Last Tuesday, housing starts and building permits numbers exceeded expectations, showing strong construction demand. This was coupled with strong figures for existing home sales and rising prices on Wednesday. Most important of all to builders, a report Friday showed that new home sales reached a ten-year high, signaling strong demand for their handiwork.
Regrettably, lumber supplies have been threatened during the last year by wildfires in the Pacific Northwest as well as trade disputes with Canada, the largest supplier of lumber to the United States.
These realizations shot lumber futures to a one-month high at $450 per thousand board feet on Friday. Higher prices, of course, are no present for those looking to buy a new home in the coming year.

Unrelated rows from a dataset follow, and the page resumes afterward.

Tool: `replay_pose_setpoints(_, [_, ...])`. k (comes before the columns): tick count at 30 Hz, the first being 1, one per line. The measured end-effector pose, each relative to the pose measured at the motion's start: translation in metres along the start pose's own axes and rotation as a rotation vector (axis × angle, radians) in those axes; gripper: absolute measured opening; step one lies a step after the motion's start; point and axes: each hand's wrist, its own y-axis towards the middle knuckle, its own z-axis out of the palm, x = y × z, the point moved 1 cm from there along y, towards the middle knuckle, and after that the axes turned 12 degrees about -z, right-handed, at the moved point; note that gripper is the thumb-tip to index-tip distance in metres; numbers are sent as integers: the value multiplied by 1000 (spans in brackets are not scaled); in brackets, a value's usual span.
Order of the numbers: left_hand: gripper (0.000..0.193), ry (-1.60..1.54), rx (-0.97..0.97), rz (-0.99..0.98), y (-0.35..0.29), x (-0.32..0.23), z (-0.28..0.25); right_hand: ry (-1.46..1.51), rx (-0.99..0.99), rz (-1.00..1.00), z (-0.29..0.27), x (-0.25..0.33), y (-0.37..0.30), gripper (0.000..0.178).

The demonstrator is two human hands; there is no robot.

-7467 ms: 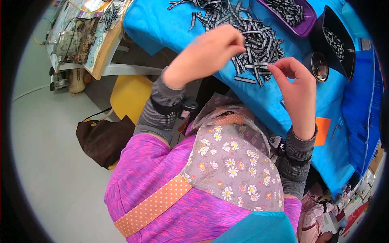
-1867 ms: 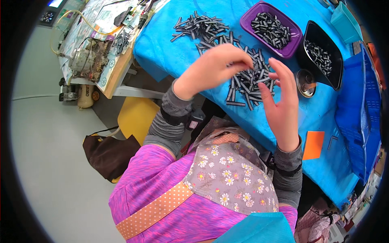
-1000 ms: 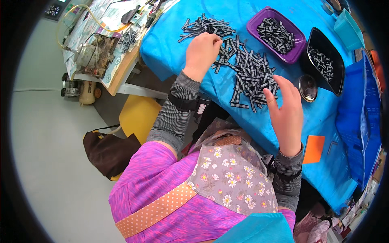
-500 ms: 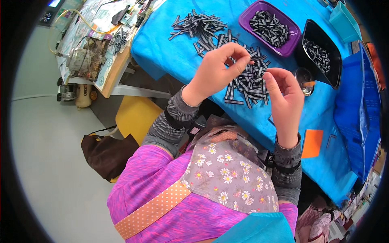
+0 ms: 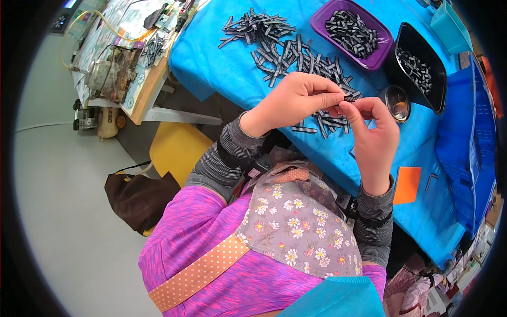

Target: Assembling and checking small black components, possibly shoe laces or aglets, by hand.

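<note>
A: We have a worktop spread with blue sheeting, and a pale floor past its left end. Shall we place everything from the purple tray?

B: Yes. Just to its right we find a black bin. Short dark pieces lie in the tray, and similar ones in the bin.

A: And the striped strips?

B: We see them in a loose heap, left of the tray and along its near side.

A: Where are the hands?

B: On the tray's near side, above the heap. The left hand is pinched, thumb against forefinger. The right hand pinches too, and their fingertips meet.

A: Gripping what?

B: One striped strip, we find, held between both. The fingers hide most of it, so we cannot tell its shape.

A: What else do we see?

B: Near the tray's closest corner, beside the bin, a round metal dish. Well to the tray's right, a blue crate. Well out on its near side, an orange card.
</note>
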Motion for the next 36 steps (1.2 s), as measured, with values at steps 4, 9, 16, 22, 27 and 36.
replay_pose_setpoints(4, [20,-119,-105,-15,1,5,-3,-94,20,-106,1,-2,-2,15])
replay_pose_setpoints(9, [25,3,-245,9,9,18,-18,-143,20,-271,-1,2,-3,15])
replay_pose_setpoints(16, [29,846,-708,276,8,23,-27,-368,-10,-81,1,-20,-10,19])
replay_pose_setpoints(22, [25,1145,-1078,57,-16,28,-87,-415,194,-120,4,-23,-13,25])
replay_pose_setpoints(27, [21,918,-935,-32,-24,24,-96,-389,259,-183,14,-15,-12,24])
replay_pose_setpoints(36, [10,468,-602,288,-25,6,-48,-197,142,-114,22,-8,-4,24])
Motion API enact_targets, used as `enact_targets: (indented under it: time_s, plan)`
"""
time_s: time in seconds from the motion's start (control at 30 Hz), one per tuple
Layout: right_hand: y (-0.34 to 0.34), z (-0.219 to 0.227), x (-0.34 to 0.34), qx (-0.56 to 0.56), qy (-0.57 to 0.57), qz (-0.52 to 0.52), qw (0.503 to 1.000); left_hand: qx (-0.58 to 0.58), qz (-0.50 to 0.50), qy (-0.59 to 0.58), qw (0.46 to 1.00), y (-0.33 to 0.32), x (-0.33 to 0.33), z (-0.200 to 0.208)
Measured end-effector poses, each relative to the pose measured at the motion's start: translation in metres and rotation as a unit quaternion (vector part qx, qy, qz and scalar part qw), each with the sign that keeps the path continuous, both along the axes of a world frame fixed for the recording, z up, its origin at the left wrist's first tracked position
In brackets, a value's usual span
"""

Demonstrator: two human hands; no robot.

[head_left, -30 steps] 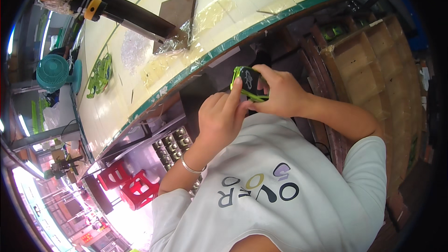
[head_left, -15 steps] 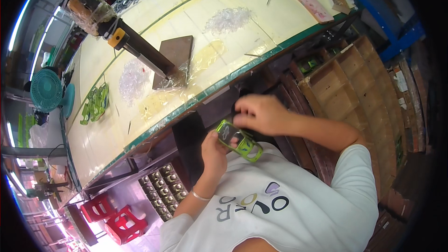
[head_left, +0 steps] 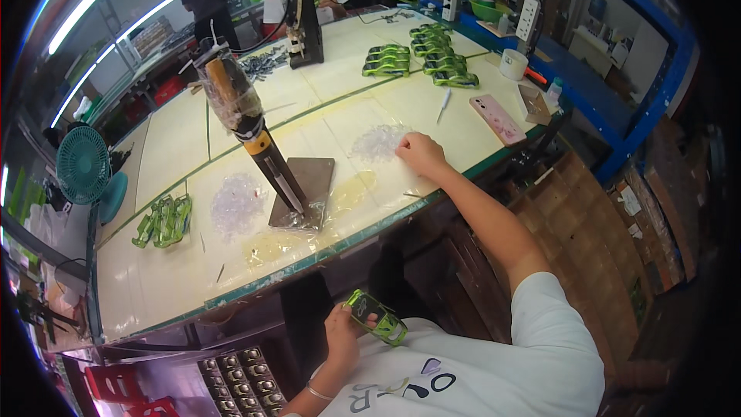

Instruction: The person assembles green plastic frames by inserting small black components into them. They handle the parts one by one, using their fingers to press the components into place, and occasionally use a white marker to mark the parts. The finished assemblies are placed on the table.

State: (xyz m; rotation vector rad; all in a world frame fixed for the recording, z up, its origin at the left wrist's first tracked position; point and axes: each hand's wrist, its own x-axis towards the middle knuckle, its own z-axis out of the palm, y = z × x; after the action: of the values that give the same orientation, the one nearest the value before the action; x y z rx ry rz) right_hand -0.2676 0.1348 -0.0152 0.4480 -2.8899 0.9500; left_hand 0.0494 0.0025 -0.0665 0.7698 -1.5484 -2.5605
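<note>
My left hand (head_left: 340, 340) grips a green toy car body shell (head_left: 390, 329) close to my shirt, below the table's near edge. The shell has open window gaps, and fingers show through one. My right hand (head_left: 424, 157) is stretched out over the table, its fingers curled together at the right edge of a pile of small clear plastic pieces (head_left: 374, 143). Whatever its fingertips hold is hidden. A second pile of clear pieces (head_left: 237, 205) lies farther left, beside an upright black tool with a metal rod (head_left: 270, 162) standing over a brown plate (head_left: 315, 177).
Green car shells (head_left: 164, 220) lie at the left; several more (head_left: 386, 60) stand in rows at the back. A pink phone (head_left: 496, 119), a thin white-handled tool (head_left: 444, 105) and a white cup (head_left: 512, 64) are at the right. A teal fan (head_left: 82, 164) stands left. Other people work beyond.
My right hand has gone from beside the car shell out to the far pile of clear pieces. My left hand still holds the shell. The view has tilted up, showing more of the table.
</note>
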Motion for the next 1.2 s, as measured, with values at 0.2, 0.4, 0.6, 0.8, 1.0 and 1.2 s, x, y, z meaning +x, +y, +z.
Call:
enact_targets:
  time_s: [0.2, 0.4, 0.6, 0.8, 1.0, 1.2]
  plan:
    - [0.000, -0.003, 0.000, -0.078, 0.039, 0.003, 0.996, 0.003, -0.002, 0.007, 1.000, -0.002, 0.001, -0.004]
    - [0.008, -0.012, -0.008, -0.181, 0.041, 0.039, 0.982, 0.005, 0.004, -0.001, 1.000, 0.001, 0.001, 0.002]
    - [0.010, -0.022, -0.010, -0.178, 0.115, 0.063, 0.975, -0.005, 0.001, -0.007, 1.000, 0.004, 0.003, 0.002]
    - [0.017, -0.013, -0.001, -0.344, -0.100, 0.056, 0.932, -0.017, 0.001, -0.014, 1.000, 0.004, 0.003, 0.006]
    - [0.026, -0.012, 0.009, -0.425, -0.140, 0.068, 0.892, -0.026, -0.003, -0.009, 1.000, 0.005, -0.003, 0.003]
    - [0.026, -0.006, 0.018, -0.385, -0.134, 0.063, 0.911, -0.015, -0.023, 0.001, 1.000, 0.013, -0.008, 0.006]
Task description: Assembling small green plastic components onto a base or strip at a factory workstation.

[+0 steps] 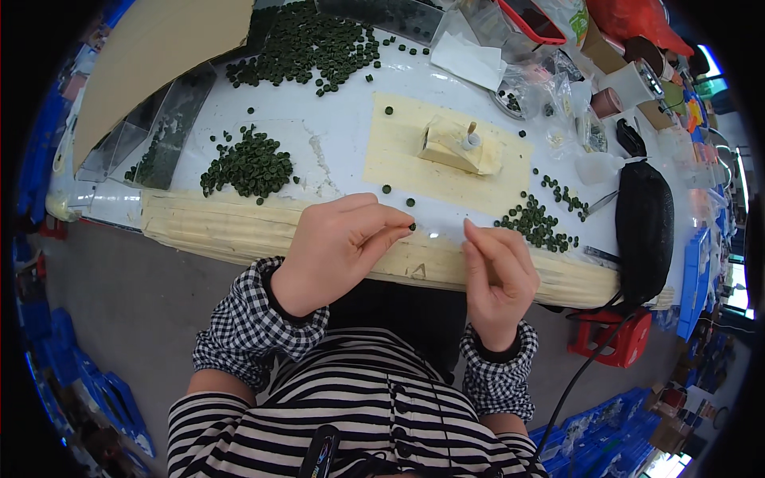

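Note:
My left hand is over the taped front edge of the table, thumb and forefinger pinching a small dark green round piece. To its right, my right hand has its fingers drawn together in a pinch; anything between them is too small to make out. Two loose green pieces lie just beyond my left fingertips. A heap of green pieces is at the left, and a smaller pile lies beside my right hand. Behind them stands a tape-wrapped block with a short upright peg.
A large heap of green pieces spreads at the back, near a cardboard sheet and a clear tray. Tweezers and a black wrapped bundle with a cable lie at the right. A red stool stands below.

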A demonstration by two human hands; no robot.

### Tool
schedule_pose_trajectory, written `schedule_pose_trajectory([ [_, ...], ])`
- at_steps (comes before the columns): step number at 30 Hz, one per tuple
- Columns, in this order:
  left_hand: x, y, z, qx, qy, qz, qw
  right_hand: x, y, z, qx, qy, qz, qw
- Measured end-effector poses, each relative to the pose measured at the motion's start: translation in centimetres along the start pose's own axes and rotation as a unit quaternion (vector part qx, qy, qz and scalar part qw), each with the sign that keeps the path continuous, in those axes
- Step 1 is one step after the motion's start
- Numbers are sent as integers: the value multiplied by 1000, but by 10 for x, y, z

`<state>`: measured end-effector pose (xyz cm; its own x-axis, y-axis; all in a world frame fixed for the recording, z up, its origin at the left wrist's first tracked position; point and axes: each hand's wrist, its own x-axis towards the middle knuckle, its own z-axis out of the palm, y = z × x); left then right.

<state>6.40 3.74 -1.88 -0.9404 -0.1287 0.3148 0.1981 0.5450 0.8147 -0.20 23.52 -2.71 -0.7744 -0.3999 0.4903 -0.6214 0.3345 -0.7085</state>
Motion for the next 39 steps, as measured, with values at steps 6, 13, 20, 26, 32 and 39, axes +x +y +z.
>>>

The futures contract for lumber is made up of 2x4s manufactured from fir, spruce, and pine trees, albeit larger versions than the Christmas tree in your house.
Livestock herds expand
Two reports Friday from the USDA showed that cattle and hog herds continue to expand in the United States, likely signaling record beef and pork production in 2018.
For livestock producers, this expansion has been the result of profitable prices, but rising inventories could exceed demand and eventually knock prices lower.
Falling prices could be a boon for grocery shoppers but ultimately hurt producers. Meanwhile, corn and soybean farmers should appreciate rising herd sizes as an early gift, as corn- and soy-fed beef and pork will increase demand for their crops.
The hardest hit market after these reports was feeder cattle futures, which represent young cattle that are old enough to be moved into a feedlot. Demand for these animals may fall as existing herds are already quite large, a factor which knocked prices for March feeders to a three-month low near $1.38 per pound.